En la siguiente estrofa, la mujer manda al tipo a fritar espárragos donde su progenitora, una alusión directa a que la mujer sigue en Colombia reducida al oficio de la maternidad en casi todos los estratos sociales.

La palabra hembra es una forma despectiva en la que el macho dominante, el traqueto de barrio, el proleta, trata a la mujer, implica propiedad inexpropiable. Hembra es una palabra que se utiliza con una clara connotación sexista de parte de ella misma, inexorablemente busca quién la subleve, su rabia no es por el yugo, sino por no encontrarlo, y remata nuestra “Voz popular de América” con la palabra güevón, que para el caso colombiano, supone un pendejo o tonto, el equivalente a su gilipollas o el boludo de los gauchos. Palabra soez en Colombia, que raya en el insulto y la ramplonería.

Y doña Francy, en su rabia sexual, porque no puede ser otra cosa esta canción, trata al hombre perdido de loca (homosexual).

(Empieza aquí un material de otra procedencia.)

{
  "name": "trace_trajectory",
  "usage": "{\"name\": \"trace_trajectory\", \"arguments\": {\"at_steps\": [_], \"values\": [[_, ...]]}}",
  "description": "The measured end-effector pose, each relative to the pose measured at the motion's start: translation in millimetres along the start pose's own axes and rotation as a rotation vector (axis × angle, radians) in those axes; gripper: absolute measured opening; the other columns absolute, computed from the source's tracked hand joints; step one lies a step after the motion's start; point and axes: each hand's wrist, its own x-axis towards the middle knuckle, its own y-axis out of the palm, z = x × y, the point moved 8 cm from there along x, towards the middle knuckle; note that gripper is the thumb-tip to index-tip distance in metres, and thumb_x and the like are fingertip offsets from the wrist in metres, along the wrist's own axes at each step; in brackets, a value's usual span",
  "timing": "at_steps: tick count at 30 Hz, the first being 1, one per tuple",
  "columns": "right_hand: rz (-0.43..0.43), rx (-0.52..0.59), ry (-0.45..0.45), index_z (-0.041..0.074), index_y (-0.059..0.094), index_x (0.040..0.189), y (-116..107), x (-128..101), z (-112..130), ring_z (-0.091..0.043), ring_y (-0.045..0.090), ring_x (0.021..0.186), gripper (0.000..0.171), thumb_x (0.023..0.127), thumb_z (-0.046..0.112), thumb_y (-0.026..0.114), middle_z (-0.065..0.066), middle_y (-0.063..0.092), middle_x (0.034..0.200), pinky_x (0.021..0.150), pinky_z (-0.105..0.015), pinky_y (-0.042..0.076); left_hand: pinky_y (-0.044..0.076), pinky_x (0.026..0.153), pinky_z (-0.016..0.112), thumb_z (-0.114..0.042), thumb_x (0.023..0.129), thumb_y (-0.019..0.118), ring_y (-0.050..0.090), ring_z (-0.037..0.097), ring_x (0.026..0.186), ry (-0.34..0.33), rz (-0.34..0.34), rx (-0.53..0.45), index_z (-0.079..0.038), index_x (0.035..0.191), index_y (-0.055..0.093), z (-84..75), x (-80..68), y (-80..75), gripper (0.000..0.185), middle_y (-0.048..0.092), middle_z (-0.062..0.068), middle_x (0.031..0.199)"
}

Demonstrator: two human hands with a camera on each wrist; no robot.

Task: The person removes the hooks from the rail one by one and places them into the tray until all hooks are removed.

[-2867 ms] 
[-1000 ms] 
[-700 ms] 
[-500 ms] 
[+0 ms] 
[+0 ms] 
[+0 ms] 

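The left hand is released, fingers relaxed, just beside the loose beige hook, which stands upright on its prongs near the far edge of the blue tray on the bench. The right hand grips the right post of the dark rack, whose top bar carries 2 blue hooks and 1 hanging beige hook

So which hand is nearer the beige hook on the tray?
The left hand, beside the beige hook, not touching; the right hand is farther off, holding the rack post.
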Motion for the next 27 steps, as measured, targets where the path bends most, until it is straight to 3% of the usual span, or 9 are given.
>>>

En este sentido, la mujer es más machista que nunca, pues al tipo que no le camina en el sexo, se le dan atributos sexistas. ¿No debería esto suponer una protesta airada de la comunidad LGBTI? Y línea tras línea, hasta el final, solo reivindica, en sí misma, la mujer objeto, la mujer sexo, la mujer vacía y sumisa al capricho sexual de cuanto Maluma merodea por las calles de este país ramplón.

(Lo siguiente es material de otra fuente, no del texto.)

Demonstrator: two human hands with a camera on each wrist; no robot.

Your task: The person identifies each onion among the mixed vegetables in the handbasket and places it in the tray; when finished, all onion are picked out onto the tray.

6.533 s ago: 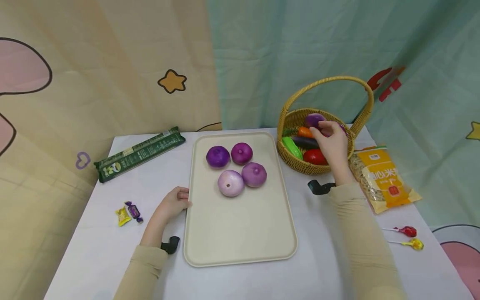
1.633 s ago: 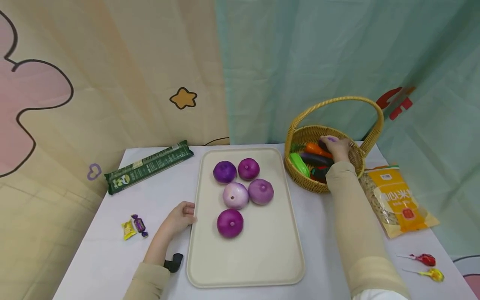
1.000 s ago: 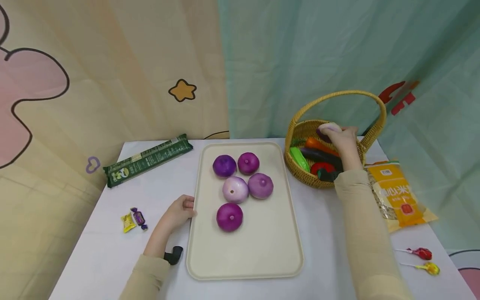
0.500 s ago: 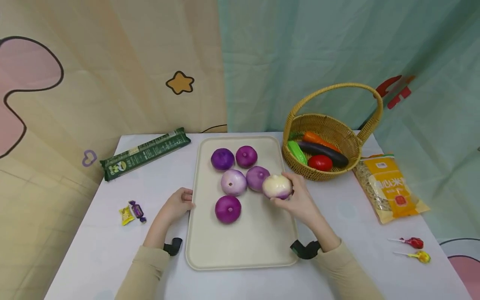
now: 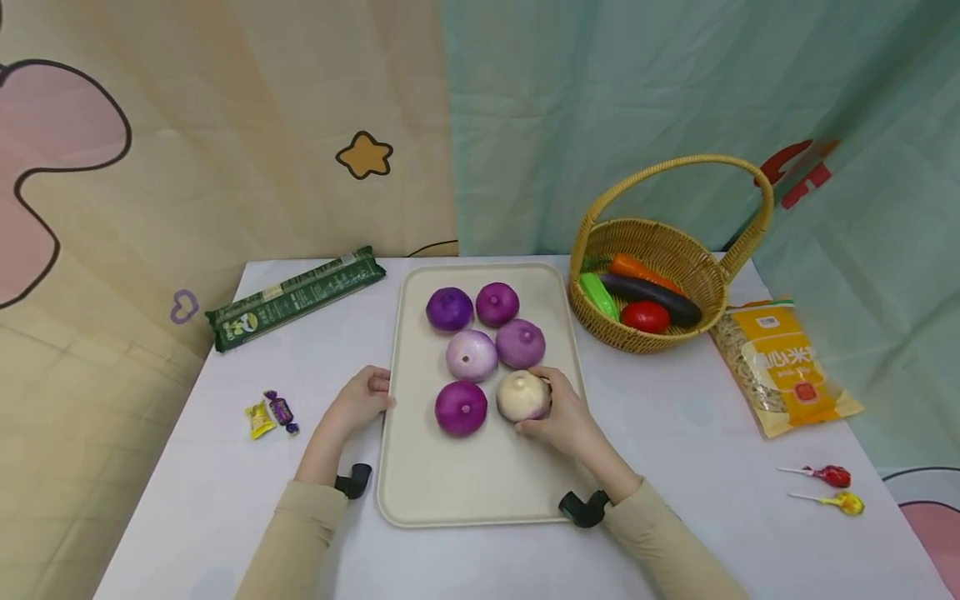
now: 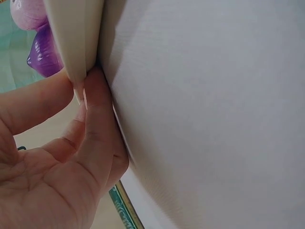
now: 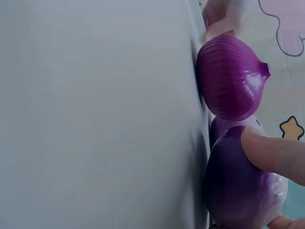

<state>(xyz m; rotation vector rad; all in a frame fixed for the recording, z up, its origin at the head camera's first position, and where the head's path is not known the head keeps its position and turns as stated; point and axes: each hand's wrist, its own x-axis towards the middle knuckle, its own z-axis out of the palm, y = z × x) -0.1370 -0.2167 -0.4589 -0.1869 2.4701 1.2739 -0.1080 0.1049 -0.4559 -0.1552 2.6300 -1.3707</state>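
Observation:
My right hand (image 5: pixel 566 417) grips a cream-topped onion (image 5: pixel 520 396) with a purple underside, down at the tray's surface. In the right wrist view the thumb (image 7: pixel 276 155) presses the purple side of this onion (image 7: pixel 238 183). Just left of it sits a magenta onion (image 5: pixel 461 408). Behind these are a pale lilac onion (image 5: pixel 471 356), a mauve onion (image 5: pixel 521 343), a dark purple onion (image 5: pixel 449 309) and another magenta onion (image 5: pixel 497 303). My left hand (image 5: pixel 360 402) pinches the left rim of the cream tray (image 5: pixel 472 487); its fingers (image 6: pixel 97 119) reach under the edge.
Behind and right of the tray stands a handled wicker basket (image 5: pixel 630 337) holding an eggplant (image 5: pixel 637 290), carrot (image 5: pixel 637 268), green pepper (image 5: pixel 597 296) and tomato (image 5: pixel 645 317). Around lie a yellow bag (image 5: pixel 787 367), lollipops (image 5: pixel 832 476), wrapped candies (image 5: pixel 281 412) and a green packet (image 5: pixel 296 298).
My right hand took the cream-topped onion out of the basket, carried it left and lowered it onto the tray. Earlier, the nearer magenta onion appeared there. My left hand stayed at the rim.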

Que el hombre tenga esa visión de la mujer en un país como Colombia no me extraña, este sigue siendo un país quedado en el siglo XVIII, y que las canciones y la ideología imperante masculina perpetúe, o siga pretendiendo perpetuar este prototipo, es el común denominador en Colombia.

Sin embargo, que la misma mujer se denigre a sí misma en cada canción del popular despecho (esto suena desde la Guajira hasta Pasto, ciudades al extremo norte y extremo sur del país) y las masas enardecidas, femeninas en su mayoría, corean estas canciones, quizá ansiosas también de un Maluma que como en  su protesta deliran para que se lo hundan; deja entrever por qué  este es el país de la ramplonería.